Help
Overview
The AI Desktop Agent is an application that sends user prompts and screenshots to an AI engine and executes the commands received in the AI's response. This process is repeated until the AI engine determines that the task is complete. The commands include keyboard and mouse control, as well as delays and requests for new screenshots. You can also fine-tune the process with various configurations.

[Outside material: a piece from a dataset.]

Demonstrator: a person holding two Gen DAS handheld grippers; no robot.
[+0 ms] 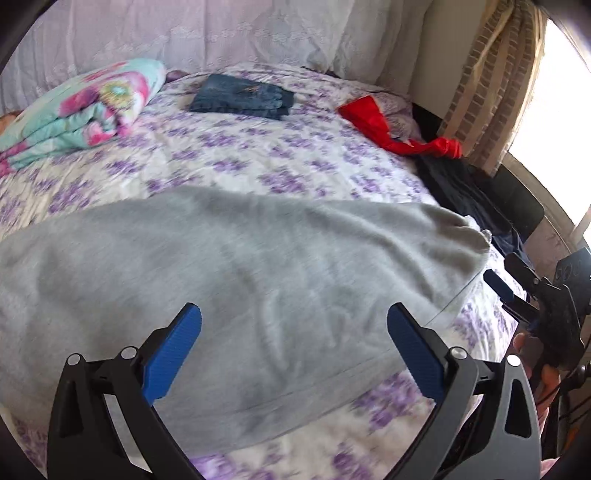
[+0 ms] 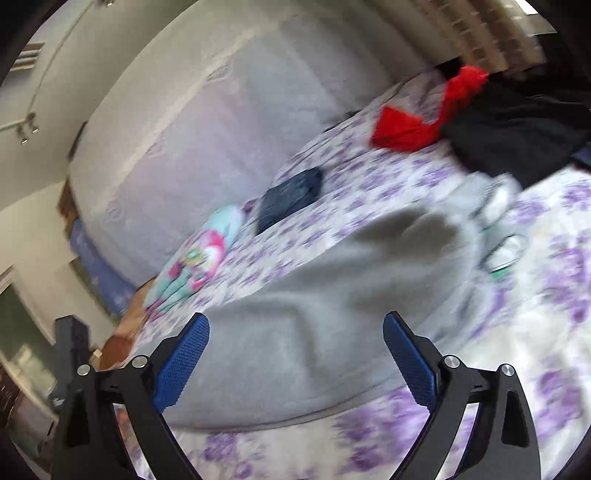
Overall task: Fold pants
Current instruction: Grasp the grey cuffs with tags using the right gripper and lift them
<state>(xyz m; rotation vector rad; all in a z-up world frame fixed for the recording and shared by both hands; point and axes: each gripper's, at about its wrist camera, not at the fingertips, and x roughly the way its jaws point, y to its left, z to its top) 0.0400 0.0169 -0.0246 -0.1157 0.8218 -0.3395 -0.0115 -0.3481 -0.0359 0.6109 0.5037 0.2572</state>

Sandbox and virtual desktop support
If you're concerned about what the AI engine can see or do, you can specify an isolated screen area. The AI engine will only receive screenshots of that area and will only be able to move the mouse within it. For example, you can open Windows Sandbox, define it as the designated area, and the AI engine will operate exclusively within that sandbox.
Settings
Settings can be accessed via the "Main/Settings" menu.
AI client
Select the AI engine you want to use, either Gemini or ChatGPT.
API key
Enter a valid API key for the selected AI engine. Please note that the application does not track API key usage or associated costs, so this is your responsibility. You can create a Gemini API key at https://aistudio.google.com/app/api-keys and a ChatGPT API key at https://platform.openai.com/settings/organization/api-keys.
Model
Enter a valid model name for the AI engine. Gemini models can be found at https://ai.google.dev/gemini-api/docs/models (use the named model codes). ChatGPT models are listed at https://platform.openai.com/docs/models (use the named snapshots).
Delay
This sets the time between requests. It's useful if you're monitoring the execution and want to stop the process for any reason.
Auto request limit
This is the maximum number of automatic iterations. After your initial prompt, the application will run automatically until the AI engine indicates it's finished or you cancel the process. If it reaches this number of iterations but isn't done, you can click "Generate" again to reset the counter and continue.
Run minimized
The application will minimize the main window when you start a prompt and restore it after the AI finishes.
Retry on error
If an error occurs, the application will retry and continue. Otherwise, it will finish the process.
Screenshot area
These are the coordinates and dimensions of the screen area where the AI engine will operate. Only this area will be sent to the AI engine in screenshots, and the mouse will be confined to this area. This is useful for specifying a Sandbox or Virtual Desktop.
Screenshot area Preview
This will open a new window to display the screenshot area. It also allows you to move or resize it by dragging the mouse.
Screenshot area Reset
This will reset the screenshot area to the full screen.